> Collected material:
= Beginning of Section =

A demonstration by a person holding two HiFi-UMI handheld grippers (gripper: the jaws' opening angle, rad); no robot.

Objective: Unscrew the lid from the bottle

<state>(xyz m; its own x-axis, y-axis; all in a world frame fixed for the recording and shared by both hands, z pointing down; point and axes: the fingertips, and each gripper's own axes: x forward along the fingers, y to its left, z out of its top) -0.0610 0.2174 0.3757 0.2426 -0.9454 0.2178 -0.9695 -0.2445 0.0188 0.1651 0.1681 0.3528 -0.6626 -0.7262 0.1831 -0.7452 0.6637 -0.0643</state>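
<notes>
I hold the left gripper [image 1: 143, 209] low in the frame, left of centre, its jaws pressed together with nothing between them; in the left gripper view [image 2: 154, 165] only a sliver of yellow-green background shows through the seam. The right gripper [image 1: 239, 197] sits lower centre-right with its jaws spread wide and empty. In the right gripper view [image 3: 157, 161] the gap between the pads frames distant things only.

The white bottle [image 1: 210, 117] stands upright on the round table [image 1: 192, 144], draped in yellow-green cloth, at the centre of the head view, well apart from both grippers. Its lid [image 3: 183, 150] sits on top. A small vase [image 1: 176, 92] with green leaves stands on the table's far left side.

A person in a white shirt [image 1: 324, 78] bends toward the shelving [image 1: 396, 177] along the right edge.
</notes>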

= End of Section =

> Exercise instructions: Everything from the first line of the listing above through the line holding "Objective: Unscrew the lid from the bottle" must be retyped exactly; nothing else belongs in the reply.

> Task response:
A demonstration by a person holding two HiFi-UMI handheld grippers (gripper: the jaws' opening angle, rad); no robot.

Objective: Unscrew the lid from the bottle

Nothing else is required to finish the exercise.